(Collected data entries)
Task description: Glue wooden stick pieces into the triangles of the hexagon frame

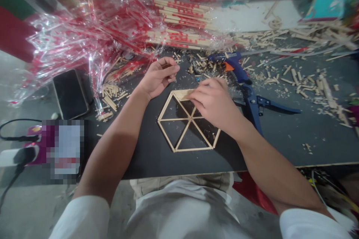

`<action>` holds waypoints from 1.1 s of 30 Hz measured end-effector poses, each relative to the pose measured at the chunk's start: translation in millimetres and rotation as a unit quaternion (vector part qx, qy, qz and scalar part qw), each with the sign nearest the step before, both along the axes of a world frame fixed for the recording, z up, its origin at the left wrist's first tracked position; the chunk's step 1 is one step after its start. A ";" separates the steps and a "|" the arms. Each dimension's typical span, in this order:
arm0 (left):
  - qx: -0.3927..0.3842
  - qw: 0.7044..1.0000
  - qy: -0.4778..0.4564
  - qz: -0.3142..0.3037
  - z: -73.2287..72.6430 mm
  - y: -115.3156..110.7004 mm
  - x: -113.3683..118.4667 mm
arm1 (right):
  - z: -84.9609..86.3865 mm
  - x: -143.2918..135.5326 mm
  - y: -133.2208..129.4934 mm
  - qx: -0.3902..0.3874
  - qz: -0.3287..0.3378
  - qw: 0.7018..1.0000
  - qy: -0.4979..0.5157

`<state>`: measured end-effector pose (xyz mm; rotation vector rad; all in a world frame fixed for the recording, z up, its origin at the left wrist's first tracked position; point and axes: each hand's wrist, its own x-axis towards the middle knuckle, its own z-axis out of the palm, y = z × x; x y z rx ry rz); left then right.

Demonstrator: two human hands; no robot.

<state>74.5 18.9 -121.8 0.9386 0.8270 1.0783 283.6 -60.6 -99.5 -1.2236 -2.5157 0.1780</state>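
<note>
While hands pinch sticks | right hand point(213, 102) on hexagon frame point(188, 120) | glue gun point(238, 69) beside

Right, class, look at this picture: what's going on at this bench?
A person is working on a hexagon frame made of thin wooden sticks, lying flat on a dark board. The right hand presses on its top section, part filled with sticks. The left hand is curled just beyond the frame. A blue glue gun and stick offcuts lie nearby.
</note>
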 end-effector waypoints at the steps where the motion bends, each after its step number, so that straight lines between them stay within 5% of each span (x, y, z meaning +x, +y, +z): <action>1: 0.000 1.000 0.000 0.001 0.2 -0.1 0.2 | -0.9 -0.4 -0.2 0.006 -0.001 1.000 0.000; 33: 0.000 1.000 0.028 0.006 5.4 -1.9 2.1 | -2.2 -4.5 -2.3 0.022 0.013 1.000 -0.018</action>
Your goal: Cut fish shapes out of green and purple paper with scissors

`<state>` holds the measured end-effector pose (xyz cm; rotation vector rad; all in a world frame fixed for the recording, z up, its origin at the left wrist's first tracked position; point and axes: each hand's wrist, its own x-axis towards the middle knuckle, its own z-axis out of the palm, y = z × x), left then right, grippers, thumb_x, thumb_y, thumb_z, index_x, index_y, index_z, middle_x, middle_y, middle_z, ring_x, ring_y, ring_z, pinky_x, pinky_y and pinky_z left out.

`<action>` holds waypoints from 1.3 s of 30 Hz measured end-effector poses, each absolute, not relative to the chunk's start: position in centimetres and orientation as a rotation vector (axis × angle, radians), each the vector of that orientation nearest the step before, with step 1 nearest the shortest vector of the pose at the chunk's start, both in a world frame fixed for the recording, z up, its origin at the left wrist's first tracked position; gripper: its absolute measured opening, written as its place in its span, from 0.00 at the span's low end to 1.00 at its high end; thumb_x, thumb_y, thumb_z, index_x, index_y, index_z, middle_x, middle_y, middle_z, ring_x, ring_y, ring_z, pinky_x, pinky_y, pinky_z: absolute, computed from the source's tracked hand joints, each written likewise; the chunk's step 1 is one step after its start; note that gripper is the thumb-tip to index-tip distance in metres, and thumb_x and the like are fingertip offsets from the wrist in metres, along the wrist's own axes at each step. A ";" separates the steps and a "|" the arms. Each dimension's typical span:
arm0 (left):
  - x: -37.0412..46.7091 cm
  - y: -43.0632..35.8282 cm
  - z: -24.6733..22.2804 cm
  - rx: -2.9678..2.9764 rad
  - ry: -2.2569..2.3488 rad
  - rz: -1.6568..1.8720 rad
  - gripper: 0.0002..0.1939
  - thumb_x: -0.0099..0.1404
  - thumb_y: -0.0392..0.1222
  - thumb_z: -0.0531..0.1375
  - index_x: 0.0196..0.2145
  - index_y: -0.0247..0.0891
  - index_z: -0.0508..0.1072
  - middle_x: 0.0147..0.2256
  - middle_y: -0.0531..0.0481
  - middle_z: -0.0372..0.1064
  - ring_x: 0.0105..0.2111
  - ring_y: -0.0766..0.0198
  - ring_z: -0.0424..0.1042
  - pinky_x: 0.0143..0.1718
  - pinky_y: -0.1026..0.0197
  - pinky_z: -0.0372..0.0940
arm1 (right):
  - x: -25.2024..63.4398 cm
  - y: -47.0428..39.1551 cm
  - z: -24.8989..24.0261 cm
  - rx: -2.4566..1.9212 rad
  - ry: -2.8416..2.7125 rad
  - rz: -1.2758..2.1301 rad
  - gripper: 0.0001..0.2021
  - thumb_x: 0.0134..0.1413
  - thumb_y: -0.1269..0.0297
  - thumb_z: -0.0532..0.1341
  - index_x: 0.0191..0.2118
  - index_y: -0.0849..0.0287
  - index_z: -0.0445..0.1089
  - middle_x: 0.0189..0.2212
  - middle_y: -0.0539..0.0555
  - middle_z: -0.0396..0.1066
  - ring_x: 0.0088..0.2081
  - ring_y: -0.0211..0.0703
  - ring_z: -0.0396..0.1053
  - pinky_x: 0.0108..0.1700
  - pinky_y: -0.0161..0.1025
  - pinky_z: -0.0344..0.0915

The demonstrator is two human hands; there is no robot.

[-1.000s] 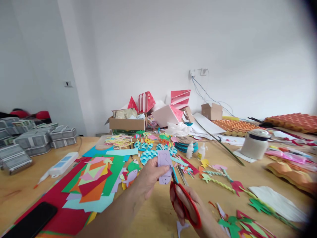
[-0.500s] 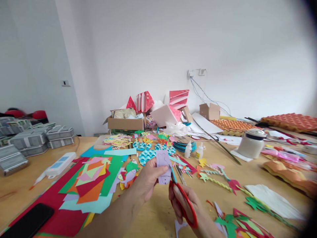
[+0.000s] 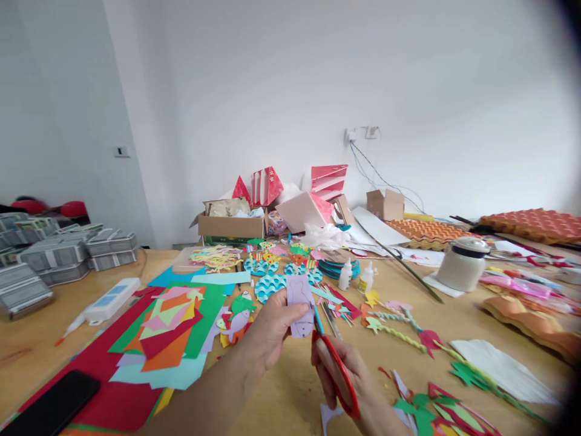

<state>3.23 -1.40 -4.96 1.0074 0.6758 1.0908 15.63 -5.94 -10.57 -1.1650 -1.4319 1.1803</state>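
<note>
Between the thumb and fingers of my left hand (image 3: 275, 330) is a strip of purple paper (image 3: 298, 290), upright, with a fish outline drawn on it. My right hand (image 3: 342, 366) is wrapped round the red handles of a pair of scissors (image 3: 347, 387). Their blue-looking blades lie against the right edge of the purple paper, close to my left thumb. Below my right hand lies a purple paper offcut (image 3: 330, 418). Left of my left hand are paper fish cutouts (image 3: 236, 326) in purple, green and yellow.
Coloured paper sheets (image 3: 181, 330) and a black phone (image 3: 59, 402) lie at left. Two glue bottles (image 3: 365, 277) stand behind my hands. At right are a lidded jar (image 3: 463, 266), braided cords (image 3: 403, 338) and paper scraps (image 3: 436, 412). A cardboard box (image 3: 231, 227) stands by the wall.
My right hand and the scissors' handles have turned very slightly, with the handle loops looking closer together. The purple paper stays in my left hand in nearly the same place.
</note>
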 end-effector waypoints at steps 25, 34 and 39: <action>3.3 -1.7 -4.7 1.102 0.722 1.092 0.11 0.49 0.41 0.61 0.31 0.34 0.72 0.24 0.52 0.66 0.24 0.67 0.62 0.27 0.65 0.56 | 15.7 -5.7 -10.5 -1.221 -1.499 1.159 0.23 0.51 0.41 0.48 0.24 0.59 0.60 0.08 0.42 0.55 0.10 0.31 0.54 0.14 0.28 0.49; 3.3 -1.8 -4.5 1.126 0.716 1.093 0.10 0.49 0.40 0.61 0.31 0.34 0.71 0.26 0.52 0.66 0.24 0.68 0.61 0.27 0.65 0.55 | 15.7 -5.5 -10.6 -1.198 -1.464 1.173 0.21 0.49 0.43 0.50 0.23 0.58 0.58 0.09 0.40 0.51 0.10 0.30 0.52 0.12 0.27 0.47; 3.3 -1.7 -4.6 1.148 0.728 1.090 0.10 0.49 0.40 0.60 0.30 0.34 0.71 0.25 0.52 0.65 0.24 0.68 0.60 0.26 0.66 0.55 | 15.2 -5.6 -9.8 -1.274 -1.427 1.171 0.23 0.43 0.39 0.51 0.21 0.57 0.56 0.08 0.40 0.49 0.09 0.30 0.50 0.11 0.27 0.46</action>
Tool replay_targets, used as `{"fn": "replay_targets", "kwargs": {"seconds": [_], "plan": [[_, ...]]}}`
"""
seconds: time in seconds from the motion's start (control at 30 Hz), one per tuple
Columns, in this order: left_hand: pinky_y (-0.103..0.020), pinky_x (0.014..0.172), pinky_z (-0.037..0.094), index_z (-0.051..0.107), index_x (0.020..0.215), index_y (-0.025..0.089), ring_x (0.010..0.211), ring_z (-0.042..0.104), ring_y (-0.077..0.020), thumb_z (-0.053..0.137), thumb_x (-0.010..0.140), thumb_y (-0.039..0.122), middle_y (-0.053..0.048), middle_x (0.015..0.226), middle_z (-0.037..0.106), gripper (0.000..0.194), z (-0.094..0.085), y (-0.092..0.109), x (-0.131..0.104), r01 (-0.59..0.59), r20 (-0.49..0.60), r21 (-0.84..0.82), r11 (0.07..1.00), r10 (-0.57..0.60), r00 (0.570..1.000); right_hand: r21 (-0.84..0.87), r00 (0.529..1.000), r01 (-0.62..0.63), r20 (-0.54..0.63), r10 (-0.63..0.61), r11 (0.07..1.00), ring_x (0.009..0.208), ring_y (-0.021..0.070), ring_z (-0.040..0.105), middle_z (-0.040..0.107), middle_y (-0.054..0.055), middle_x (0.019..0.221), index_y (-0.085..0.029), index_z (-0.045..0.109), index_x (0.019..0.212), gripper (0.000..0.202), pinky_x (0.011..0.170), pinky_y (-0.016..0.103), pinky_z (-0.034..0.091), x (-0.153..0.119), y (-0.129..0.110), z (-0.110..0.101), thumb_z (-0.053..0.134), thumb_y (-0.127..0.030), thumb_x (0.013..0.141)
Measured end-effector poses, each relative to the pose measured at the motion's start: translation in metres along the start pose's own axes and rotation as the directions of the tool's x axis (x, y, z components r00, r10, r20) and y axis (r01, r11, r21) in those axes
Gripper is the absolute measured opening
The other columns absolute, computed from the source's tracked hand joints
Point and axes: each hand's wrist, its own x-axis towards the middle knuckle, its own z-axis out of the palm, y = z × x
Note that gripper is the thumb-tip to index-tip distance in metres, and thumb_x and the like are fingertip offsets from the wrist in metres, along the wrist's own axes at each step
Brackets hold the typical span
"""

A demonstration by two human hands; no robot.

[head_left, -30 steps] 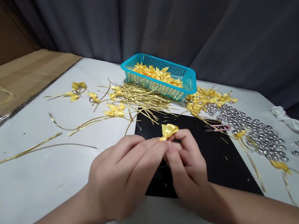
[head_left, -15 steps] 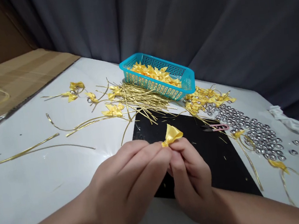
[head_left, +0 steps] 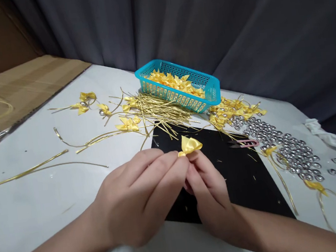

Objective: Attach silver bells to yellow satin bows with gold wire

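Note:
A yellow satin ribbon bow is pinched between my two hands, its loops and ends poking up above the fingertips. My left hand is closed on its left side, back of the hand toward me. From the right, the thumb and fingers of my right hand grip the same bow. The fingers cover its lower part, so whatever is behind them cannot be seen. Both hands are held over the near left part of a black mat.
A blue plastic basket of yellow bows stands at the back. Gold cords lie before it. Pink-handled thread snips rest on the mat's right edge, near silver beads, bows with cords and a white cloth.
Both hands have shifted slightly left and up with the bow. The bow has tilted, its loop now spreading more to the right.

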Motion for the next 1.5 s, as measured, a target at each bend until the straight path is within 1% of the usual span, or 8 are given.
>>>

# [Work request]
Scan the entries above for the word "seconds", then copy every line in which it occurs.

# [Output]
Tool replay_targets, used as `{"fn": "replay_targets", "kwargs": {"seconds": [_], "plan": [[_, ...]]}}`
seconds: time in seconds from the motion's start (control at 30 Hz), one per tuple

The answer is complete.